Newly Minted Trainer LaRose Back Where He Began

When Kinnon LaRose saddles Michael McLoughlin’s Oscar’s Hope in Friday’s $400,000 Lafayette (L), the fifth race on opening day of the Keeneland Spring Meet, he will begin another chapter of his training career.

Keeneland is where in October 2020 LaRose met his mentor, Tom Amoss, who recently announced his semi-retirement from training Thoroughbreds. Amoss then transferred the bulk of his stable to LaRose, his assistant for the past six years, but will remain involved in an advisory role.
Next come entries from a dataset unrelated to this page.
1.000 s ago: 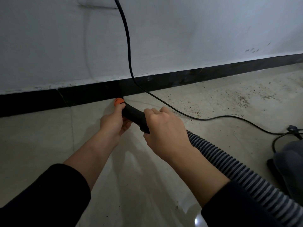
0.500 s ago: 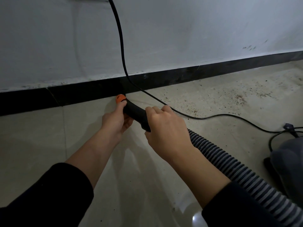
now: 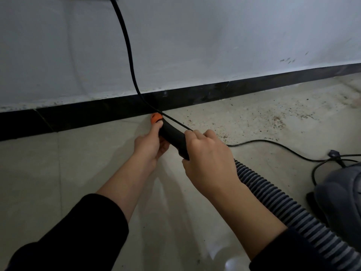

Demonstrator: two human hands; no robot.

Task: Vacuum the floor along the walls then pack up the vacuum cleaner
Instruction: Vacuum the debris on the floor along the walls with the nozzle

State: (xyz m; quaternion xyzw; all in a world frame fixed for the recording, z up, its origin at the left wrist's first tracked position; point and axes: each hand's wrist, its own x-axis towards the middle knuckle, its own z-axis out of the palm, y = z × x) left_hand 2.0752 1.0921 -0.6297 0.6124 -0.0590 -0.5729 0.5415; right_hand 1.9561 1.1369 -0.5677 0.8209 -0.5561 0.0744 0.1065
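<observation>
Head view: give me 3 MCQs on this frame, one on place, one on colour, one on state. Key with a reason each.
1. Where does the nozzle tip sit?
A. on the floor at the foot of the black skirting
B. lifted high in the air
C. resting on a chair

2. What colour is that tip?
A. blue
B. green
C. orange

3. How is the black nozzle held?
A. it lies free
B. both hands grip it
C. one hand only

Key:
1 A, the tip lies by the skirting's lower edge.
2 C, it shows bright orange against the dark band.
3 B, the left hand holds the front and the right hand holds the rear, where the hose joins.
</observation>
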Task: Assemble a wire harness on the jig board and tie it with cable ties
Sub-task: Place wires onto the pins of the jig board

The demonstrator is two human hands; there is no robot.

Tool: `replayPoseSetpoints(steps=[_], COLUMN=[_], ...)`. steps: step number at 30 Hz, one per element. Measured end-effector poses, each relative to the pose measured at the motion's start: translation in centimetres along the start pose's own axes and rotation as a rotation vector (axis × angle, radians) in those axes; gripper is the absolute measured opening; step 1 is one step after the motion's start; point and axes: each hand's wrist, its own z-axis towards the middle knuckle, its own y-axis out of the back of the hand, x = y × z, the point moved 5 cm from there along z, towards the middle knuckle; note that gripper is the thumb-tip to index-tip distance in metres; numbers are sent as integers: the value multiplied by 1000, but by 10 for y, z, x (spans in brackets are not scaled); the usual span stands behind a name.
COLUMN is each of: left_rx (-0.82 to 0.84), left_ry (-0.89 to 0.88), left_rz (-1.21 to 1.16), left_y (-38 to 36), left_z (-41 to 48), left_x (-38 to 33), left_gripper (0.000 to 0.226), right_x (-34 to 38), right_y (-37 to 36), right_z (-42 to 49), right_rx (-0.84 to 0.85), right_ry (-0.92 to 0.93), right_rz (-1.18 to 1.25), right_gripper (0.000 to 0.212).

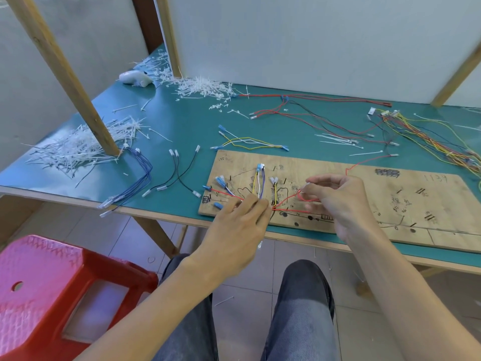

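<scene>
Left hand (pixel 244 217) pinches the wire bundle (pixel 260 186) down on the jig board (pixel 364 201) — right hand (pixel 335 196) grips a red wire (pixel 291 198) looped beside it. Board sits at the near edge of the green table (pixel 182 121); loose cable ties (pixel 78 147) piled far left.

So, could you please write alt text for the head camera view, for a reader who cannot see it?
Two bare hands work coloured wires on a wooden jig board lying on a green table: the left hand pins the bundle, the right hand pinches a red wire. Loose wires and white cable ties lie around.

bright, even daylight | soft faint shadows | wide-angle edge bending | slight overall softness
</scene>
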Motion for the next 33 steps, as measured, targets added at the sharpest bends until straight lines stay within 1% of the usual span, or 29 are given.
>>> replayPoseSetpoints(steps=[4,9,15,21,23,28,30,33], left_rx=[39,59,40,2,-11,-9,1,6], left_ry=[-15,-16,7,12,9,12,14,18], left_rz=[24,6,-48,-82,-84,-98,-98,-109], left_y=[1,0,-4,-5,-6,-6,-6,-5], left_z=[0,1,0,3,3,2,3,2], left_x=[-3,-2,-1,-1,-1,-1,-1,1], left_gripper=[67,68,73,63,61,62,61,62], right_x=[7,14,11,8,7,-2,-4,0], right_y=[-13,-35,-57,-75,-77,-76,-74,-73], right_z=[7,19,29,24,24,21,19,9], right_rx=[-7,-53,-154,-169,-157,-110,-110,-124], right_ry=[-1,24,114,219,239,248,283,355], right_rz=[-46,-181,-417,-551,-593,-644,-686,-781], right_gripper=[19,15,15,17,22,31,35,49])
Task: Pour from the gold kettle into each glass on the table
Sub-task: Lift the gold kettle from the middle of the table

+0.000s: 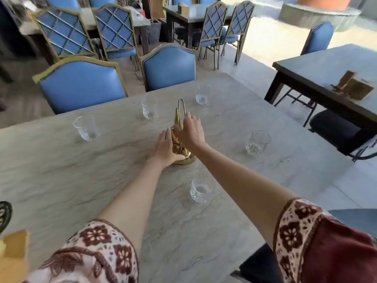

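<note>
The gold kettle [177,127] stands upright in the middle of the marble table [61,160], mostly hidden by my hands. My left hand [165,149] lies flat against its left side, fingers straight, thumb at the base. My right hand [190,132] curls around its upper part near the handle. Several clear cut glasses ring the kettle: far left [86,128], back middle [149,110], back right [202,96], right [257,142] and near [201,189]. I cannot tell whether any holds liquid.
Two blue chairs [81,86] stand at the table's far edge, with more chairs and tables behind. A dark table [318,66] with a wooden holder stands to the right. A yellow object [14,254] sits at the near left corner.
</note>
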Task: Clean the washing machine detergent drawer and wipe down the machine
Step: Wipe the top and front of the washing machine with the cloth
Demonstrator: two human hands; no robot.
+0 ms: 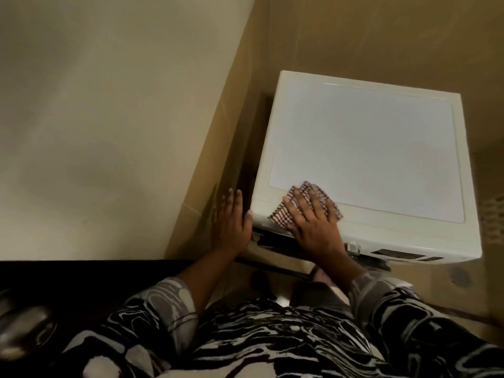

LaRose was familiar with Amoss from watching him as a racing analyst on Fox Sports. He sent Amoss an email seeking advice, and Amoss invited him to meet him at Keeneland during the 2020 Fall Meet. 

“He had four horses running on opening day at Keeneland and he won two races; I was hooked from there,” LaRose said. “Being at Keeneland was like going back in time — so much history.”

Amoss and LaRose have a great deal in common. Both began working with Thoroughbreds at the track with virtually no previous experience. Amoss was familiar with the sport while growing up in New Orleans. After he graduated from college, he started working at Fair Grounds, where he became a member of the track’s Hall of Fame. Similarly, LaRose absorbed Thoroughbred racing on family trips to Saratoga Race Course, 200 miles southeast of their home in Ogdensburg, New York. 

LaRose graduated from Sacred Heart University in Connecticut with a sports management degree and a master’s degree in strategic communications and public relations. During his school years, he also excelled at basketball.

After Amoss hired LaRose, he was taught to clean stalls and handle Thoroughbreds. LaRose then was promoted to groom and foreman prior to becoming his assistant.

“I am certainly very grateful and humbled for all of this. And lucky,” he said of the opportunity to succeed Amoss. “This doesn’t happen in this industry very often. I am not going to take it for granted; just going to do my best. I will be working with Tom in a different fashion and glad that he will still be around and still in my corner. I can’t be more appreciative to the owners and Tom. We will do this together.”